I told myself before my visit that I would not give them too much information, particularly about my mental state and constant anxiety that often physically manifests itself in a tightening chest and tingling legs. At this age, I’d rather feel everything existence has to offer me than subdue it. There is a bluntness about the sobriety of being alive that I enjoy. I’ve tried to mask it through the alternative methods of excessive alcohol consumption, experimenting with drugs and meaningless sex, but that’s cheating, I began telling myself. Don’t give them too much, Justin.

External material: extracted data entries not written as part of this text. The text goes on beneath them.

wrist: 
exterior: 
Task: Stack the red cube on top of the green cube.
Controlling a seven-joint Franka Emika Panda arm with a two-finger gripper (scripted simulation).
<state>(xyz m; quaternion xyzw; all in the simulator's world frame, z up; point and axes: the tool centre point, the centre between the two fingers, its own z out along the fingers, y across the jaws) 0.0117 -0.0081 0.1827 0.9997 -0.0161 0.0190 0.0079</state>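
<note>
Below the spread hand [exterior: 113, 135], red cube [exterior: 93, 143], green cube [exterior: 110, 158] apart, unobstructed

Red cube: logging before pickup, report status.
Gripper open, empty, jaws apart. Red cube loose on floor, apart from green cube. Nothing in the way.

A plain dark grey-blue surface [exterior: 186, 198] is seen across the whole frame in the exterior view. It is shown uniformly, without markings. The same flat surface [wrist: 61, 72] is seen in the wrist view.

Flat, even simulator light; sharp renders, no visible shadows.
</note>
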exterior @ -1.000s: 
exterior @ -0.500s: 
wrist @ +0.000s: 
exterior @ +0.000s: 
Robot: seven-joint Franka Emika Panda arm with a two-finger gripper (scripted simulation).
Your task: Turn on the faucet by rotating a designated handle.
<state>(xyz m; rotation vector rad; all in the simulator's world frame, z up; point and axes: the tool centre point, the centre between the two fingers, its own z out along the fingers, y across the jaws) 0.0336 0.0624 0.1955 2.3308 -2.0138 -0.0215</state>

The poor physician’s assistant, God bless her, who walked me through the initial steps of my physical had me read the eye chart in the hallway first. With both eyes, I could barely see the third line. I mumbled some shapes — “Uh, three bars, a star and a heart” — that were actually supposed to be letters.
“Try again,” she said.
“Um, holy hell, E, A, M.”
Then we did one eye at a time. I could only read the top line. You know, the one that has two letters the size of saucers.
“F, P,” I said with some sort of pride, but I was embarrassed. “It’s been over a year since I’ve seen the eye doctor.”
“Maybe you should go soon,” she said with sincerity, but I sensed the pity. How does someone so blind even get dressed in the morning, she must have thought. A friend recently suggested Lasik, or laser eye surgery, but that’s terrifying. Laser eye surgery sounds like a type of torture employed on the Death Star. I’ll stick with wearing magnifying lenses on my face.
Driving at night without glasses has become a public health concern, as I can barely see the front of my hood, let alone pedestrians. Wildlife darting out onto the blacktop? Forget it. Instant roadkill.
Then there’s strolling the sidewalks and walking past people I know.
“I saw you at the post office the other day.”
“Really? Did I have my glasses on?”
“Then I didn’t see you. Sorry.”
My lack of vision has also made me obtuse to any nonverbal communication, especially provocative cues through the din of a bar.
“Dude, she’s been looking at you.”
“I don’t know. She seems into you.”
“Jesus. Are you blind?”
“Just go over there.”
If I do take a third party’s word for it, then I must first apologize for literally not seeing them. By then, the magic and intrigue are gone. The moment’s passed, and I return to my drink no better or worse.
Speaking of drinking, my triglycerides are high, which essentially means my blood is also overweight.
“How often do you drink?” the doctor asked.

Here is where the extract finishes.